Variantes saisonnières
Le soir, elle regarde le ciel puis active une manivelle pour la lumière. Suzanne n’est pas sans électricité, elle est autonome en électricité. « C’est du 110 [volts], fournis par une turbine que mes parents ont installée sur la rivière », en contrebas. De même pour l’eau, qui lui arrive certes par un système de tuyaux et de brocs bringuebalants, mais arrive.
A cette trame s’ajoutent des variantes saisonnières : arracher les poireaux enneigés l’hiver, retourner le potager en pantalon bleu clair au printemps ; aller l’été à la fête dans le champ voisin. Elle aime aussi jouer aux cartes, boire un guignolet maison avec le jeune horticulteur qui lui livre des plants, poser pour un photographe, regarder la messe de Noël sur la chaîne KTO.

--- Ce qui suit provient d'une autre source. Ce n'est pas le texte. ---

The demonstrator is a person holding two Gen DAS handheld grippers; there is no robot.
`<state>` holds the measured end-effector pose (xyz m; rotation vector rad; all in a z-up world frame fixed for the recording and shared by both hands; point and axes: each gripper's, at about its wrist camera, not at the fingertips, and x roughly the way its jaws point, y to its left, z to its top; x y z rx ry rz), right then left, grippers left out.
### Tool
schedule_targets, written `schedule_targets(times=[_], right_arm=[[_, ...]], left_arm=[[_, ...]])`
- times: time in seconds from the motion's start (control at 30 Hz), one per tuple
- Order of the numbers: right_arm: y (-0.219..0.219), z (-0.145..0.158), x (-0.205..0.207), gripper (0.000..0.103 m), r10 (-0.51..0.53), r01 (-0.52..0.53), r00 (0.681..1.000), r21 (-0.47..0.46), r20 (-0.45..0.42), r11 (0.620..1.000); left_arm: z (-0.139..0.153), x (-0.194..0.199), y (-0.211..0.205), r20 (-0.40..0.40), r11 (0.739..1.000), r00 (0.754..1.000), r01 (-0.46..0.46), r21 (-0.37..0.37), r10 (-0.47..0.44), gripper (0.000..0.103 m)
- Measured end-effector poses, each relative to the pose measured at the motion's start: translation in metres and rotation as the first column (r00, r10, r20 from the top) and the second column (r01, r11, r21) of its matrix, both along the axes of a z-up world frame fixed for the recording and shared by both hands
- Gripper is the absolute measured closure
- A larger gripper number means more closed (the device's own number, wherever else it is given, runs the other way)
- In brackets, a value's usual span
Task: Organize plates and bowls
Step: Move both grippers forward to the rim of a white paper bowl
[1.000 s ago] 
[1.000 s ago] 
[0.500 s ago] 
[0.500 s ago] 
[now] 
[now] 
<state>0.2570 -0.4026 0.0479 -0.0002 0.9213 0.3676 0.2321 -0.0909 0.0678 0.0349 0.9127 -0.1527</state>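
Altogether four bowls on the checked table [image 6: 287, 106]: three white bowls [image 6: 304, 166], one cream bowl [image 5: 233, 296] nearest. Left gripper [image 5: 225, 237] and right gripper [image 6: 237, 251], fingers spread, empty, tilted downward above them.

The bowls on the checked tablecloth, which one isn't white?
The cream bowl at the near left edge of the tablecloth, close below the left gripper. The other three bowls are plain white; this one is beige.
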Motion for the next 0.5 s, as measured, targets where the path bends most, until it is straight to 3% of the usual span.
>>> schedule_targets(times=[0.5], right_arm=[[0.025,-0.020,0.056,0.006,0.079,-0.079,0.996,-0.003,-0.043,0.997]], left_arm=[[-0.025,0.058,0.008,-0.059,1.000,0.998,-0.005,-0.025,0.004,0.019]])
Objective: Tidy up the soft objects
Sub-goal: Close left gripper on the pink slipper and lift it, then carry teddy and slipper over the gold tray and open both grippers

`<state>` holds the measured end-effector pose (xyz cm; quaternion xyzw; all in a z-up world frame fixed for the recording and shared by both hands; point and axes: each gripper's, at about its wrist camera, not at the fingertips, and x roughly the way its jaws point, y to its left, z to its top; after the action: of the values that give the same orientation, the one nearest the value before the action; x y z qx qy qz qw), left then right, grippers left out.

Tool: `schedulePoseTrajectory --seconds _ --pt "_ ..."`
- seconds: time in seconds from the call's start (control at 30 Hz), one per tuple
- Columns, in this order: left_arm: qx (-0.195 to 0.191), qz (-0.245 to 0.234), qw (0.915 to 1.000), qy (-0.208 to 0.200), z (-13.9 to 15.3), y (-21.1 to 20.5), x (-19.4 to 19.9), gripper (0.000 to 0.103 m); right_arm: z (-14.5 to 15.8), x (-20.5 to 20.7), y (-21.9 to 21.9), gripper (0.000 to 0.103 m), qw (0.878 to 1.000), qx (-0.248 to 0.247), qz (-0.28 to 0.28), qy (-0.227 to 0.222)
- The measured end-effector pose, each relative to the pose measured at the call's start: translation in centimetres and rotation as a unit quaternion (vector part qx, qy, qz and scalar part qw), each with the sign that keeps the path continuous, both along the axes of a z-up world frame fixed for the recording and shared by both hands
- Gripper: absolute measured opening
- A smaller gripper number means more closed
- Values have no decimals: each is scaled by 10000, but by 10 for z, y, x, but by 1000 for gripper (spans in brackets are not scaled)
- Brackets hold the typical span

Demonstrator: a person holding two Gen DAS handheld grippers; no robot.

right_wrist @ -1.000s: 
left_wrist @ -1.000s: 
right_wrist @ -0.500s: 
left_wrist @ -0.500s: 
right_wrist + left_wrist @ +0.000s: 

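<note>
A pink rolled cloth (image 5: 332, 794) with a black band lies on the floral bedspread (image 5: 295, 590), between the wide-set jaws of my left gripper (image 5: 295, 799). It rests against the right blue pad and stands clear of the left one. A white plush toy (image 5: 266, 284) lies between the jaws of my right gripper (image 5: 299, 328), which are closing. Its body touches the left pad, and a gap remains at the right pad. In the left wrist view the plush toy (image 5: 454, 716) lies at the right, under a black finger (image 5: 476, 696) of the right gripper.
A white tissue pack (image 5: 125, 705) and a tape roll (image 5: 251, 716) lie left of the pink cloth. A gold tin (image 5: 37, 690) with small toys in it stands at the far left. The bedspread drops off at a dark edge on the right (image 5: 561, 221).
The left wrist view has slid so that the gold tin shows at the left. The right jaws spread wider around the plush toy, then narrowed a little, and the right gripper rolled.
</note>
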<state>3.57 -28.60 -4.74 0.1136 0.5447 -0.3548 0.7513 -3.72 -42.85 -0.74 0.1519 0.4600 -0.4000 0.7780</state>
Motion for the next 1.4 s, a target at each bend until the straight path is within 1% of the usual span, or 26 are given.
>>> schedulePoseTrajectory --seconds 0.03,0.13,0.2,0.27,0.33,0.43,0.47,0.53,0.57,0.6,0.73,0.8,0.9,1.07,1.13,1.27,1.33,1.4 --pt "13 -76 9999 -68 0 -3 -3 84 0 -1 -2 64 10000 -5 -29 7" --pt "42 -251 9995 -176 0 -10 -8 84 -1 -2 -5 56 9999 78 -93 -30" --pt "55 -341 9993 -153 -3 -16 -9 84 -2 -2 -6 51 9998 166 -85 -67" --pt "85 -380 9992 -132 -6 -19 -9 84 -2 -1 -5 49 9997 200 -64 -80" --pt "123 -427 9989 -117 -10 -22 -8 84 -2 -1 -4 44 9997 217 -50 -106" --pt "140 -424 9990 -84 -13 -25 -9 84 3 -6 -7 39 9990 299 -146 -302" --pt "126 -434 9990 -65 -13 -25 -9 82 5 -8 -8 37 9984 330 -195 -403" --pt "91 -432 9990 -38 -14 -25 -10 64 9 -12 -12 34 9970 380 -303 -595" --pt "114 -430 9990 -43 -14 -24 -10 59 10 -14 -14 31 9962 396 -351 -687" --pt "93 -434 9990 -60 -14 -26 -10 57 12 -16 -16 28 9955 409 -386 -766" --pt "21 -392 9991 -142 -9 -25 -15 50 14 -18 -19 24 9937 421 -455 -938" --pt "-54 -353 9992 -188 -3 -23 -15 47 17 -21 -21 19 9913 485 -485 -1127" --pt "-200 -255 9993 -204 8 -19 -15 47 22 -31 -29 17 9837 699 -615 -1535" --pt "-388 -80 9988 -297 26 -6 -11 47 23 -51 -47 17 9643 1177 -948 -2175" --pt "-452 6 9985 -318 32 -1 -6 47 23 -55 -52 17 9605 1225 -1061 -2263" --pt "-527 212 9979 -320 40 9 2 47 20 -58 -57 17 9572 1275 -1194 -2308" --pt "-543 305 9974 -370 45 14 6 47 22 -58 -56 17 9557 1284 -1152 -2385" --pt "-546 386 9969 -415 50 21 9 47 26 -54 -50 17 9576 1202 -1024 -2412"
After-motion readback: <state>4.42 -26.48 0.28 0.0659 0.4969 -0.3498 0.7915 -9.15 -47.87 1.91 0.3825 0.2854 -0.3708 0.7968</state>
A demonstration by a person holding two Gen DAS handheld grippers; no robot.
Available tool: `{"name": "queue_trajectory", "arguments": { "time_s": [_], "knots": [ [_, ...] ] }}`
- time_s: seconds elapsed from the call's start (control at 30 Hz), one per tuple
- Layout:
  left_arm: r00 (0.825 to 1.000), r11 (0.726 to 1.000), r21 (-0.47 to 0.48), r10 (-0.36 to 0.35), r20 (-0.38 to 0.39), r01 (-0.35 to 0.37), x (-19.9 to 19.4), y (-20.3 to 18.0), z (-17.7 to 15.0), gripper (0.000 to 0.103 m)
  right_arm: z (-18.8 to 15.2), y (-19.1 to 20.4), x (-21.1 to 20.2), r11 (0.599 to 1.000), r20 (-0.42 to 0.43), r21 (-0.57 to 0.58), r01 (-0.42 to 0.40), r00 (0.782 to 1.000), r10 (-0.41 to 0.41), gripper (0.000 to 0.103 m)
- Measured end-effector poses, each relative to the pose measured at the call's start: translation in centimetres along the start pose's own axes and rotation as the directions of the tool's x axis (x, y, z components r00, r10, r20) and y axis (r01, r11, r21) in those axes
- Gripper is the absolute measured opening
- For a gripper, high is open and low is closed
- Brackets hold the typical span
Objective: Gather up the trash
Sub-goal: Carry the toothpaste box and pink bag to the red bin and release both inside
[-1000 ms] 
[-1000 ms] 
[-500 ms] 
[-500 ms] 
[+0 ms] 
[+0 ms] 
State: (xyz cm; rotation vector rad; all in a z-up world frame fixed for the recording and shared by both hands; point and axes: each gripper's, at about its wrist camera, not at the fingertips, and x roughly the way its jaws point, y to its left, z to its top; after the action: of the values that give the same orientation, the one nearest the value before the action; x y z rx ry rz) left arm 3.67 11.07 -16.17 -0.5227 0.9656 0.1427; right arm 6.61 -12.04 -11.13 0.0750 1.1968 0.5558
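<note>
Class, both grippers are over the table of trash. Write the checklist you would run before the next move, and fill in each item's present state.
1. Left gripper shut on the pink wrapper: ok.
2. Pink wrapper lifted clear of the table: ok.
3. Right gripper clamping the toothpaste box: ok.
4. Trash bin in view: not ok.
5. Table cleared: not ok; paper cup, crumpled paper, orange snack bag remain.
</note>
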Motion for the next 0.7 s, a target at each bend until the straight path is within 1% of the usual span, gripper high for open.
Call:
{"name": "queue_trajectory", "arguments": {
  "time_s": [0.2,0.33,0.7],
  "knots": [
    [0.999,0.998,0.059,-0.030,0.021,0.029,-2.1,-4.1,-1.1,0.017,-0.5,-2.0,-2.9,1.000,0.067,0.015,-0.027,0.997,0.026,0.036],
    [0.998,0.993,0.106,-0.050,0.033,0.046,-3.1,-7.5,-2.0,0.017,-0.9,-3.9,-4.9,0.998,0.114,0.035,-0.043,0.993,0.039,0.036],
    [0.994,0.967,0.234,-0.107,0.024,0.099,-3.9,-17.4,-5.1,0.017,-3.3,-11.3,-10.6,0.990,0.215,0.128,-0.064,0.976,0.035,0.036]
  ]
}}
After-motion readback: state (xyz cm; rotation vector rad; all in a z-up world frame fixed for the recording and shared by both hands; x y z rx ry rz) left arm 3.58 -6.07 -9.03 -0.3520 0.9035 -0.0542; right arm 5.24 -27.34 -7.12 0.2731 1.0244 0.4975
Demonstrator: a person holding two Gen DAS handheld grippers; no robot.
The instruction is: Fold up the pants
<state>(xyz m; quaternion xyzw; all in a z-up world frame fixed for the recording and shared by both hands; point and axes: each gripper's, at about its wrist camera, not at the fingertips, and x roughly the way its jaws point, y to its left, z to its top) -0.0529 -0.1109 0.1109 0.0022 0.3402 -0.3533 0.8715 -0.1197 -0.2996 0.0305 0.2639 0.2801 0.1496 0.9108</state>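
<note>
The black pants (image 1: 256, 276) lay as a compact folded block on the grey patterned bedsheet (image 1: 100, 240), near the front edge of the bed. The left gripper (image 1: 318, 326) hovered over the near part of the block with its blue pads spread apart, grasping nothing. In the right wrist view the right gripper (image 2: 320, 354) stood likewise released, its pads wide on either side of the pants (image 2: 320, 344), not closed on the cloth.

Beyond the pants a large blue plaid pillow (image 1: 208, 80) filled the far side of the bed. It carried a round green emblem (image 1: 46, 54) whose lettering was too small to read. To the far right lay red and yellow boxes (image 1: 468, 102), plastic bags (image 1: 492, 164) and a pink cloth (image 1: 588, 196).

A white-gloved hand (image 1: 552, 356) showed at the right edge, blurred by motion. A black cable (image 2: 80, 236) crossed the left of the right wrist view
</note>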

Régulièrement, elle prend sa voiture, toujours impeccablement habillée, pour aller en ville acheter le pain. Elle salue au passage les habitants qu’elle connaît. « On se crée des besoins, mais finalement on peut s’en passer », estime Suzanne Claudel. Connaît-elle Pierre Rabhi, figure de l’agroécologie ? Personne ne lui demande. Sans le savoir, elle incarne la « sobriété heureuse » que le fondateur de l’association Colibris, en Ardèche, a toujours prônée. Le téléphone sonne ? Il attendra qu’elle ait râpé les navets. Il y a des priorités.
Suzanne, jour après jour, de Stéphane Manchematin et Serge Steyer (Fr., 2023, 90 min).